Hello learning and measurement enthusiasts! It’s Saturday, June 14 and I just received the most thoughtful LinkedIn message from a reader of my book. I’m absolutely terrible at self promotion. I tend to lean on the “if you built it, they will come” marketing strategy. Which, most of you know, is no marketing strategy at all.
When authors give birth to a new work, hearing from readers that their words, perspectives, and ideas have made a difference is truly the best gift. Thus, I want to pay it forward and share my praise for a measurement and impact book that just came on the market, “Hidden Value: How to Reveal the Impact of Organizational Learning,” by Dr. Keith Keating.
It should come as no surprise that this week’s resources are inspired by Dr. Keating’s work.
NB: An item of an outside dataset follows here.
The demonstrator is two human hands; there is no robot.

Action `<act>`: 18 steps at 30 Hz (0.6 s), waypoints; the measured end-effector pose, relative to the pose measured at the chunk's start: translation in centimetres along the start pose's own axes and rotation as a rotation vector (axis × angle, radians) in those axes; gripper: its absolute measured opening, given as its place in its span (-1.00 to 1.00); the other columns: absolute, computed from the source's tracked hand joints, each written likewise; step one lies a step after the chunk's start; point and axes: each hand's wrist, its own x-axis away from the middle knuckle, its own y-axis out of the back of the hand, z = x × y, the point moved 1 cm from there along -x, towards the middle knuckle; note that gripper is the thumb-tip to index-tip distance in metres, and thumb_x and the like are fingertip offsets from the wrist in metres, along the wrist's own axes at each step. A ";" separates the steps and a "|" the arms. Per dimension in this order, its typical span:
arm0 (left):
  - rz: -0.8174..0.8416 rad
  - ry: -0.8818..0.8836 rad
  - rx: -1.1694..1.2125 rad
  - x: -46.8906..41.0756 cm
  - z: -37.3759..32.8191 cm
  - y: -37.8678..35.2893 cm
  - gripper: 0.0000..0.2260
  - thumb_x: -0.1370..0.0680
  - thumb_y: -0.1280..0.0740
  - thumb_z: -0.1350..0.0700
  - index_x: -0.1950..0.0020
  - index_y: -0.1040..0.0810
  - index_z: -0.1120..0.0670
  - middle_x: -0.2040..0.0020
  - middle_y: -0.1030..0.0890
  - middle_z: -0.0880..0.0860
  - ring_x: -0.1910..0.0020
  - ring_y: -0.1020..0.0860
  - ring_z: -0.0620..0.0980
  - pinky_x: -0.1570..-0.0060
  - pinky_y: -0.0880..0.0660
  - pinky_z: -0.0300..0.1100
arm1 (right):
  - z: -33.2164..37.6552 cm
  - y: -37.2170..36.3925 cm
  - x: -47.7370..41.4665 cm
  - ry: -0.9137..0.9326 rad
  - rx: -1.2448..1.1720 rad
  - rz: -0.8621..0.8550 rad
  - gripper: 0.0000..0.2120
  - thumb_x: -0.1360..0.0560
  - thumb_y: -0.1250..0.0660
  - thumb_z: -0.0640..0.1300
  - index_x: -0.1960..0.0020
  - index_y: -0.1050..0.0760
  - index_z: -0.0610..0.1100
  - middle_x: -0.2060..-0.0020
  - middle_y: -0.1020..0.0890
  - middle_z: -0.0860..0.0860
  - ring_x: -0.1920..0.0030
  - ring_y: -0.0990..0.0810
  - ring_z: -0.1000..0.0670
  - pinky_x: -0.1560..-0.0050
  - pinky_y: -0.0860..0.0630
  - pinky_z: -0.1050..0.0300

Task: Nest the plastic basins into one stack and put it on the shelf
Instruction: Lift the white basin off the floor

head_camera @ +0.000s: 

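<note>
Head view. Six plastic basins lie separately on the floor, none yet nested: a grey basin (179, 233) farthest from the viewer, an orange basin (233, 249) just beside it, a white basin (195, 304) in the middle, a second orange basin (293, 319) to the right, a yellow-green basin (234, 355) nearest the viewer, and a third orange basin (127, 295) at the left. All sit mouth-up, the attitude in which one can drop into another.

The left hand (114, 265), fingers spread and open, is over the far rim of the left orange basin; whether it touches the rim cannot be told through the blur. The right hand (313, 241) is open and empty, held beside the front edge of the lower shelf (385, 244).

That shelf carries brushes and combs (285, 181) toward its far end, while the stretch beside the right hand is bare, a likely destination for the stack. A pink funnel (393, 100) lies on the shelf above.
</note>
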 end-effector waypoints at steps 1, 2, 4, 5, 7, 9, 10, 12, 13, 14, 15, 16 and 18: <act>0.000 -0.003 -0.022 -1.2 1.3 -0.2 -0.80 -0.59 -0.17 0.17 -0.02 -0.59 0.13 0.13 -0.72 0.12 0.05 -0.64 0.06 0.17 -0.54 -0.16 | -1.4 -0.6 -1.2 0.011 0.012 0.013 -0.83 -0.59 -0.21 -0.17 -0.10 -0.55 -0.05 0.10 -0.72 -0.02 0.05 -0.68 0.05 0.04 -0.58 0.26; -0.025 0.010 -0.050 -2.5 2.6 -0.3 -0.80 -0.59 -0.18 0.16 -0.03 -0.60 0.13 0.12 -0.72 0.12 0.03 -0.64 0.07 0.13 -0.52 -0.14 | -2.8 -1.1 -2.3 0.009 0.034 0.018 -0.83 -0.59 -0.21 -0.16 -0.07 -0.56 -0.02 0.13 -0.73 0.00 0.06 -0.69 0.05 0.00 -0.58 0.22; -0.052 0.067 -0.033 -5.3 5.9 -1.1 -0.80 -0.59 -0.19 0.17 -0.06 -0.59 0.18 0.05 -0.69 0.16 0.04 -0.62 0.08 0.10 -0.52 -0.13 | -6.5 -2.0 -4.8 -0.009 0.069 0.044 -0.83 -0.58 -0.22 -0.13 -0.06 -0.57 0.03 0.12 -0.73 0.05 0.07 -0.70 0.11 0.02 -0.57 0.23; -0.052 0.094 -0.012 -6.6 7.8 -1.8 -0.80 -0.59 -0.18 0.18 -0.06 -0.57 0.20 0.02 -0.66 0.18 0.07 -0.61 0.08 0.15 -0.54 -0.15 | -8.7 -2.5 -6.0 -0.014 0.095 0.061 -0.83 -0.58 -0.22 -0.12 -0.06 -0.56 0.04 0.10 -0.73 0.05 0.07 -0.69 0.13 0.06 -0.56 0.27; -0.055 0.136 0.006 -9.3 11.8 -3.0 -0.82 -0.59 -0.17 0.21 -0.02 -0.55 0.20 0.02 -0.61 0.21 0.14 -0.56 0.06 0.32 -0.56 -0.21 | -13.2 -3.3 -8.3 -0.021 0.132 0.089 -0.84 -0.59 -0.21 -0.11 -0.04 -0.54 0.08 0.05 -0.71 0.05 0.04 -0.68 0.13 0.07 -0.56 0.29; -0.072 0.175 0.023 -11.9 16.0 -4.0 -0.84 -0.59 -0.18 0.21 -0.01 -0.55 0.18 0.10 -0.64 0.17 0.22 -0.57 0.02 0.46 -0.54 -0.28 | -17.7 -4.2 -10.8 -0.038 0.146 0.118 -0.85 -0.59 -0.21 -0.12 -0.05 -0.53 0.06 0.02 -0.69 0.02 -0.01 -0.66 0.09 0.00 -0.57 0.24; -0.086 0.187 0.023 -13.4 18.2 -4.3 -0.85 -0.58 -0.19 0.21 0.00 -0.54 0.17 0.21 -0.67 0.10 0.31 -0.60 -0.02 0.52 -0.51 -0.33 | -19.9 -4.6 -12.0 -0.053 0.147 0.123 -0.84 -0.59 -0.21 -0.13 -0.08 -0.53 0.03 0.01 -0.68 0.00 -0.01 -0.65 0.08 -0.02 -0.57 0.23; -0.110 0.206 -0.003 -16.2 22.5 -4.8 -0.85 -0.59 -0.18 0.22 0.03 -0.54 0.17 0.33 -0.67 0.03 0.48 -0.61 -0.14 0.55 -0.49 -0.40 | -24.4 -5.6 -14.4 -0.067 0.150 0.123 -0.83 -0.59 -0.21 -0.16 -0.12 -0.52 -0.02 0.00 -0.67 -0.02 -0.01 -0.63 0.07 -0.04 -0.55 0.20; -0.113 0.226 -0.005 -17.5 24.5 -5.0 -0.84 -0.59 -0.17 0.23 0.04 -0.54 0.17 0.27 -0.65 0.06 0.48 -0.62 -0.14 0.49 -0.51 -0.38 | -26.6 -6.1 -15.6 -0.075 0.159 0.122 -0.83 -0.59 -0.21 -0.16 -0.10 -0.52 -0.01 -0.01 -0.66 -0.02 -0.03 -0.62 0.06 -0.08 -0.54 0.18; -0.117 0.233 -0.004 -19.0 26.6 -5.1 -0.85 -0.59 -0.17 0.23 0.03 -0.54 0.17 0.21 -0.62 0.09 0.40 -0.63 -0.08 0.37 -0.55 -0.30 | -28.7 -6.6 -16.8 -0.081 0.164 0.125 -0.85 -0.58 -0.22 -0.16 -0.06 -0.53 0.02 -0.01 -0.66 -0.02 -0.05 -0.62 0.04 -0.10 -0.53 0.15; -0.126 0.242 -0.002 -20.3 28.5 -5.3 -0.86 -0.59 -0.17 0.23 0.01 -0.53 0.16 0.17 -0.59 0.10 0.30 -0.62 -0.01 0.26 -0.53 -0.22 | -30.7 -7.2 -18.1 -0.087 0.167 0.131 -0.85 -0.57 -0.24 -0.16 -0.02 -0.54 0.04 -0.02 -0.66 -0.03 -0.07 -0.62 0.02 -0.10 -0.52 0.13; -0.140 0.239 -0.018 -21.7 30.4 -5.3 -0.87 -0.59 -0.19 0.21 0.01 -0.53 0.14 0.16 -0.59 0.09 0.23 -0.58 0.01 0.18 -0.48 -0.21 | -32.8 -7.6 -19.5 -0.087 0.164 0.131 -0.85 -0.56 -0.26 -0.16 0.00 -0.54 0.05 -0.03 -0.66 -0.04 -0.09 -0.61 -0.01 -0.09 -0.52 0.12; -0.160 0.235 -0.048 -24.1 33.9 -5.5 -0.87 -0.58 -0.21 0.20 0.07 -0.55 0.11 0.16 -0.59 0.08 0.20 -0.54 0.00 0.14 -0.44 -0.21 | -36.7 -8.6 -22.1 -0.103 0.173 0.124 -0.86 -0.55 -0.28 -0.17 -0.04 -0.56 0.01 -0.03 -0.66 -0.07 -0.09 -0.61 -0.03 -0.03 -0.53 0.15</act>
And it’s this… What should we be measuring on the other side of learning?
Before we get to it, what’s happening on our Free Measurement Events Calendar!
No upcoming events next week! Enjoy the beginning of summer :)
Just tell me what to measure!
If I had a dollar (using dollar instead of penny to account for inflation, ha ha) for every time someone asked me, “What should I be measuring to evaluate learning outcomes and impact?” I’d be a very rich woman. Yet, in all seriousness, people really struggle with this. We are told that CEO’s want to know the financial returns of investments in learning. We are told that the most valuable learning is aligned with business outcomes. We are told that we must demonstrate behavior change and performance improvement. These are all great in theory. In practice, most of us are thinking, “Just tell me what to measure!!”
I’m only two chapters into Dr. Keating’s new book, and I’ve already got an answer to this question.
Dr. Keating is not the only one who has written about learning metrics. You’ll find examples of what specifically to measure in books like:
Measurement Demystified (the framework from this book is the foundation for the ISO learning measurement standards published a couple years ago).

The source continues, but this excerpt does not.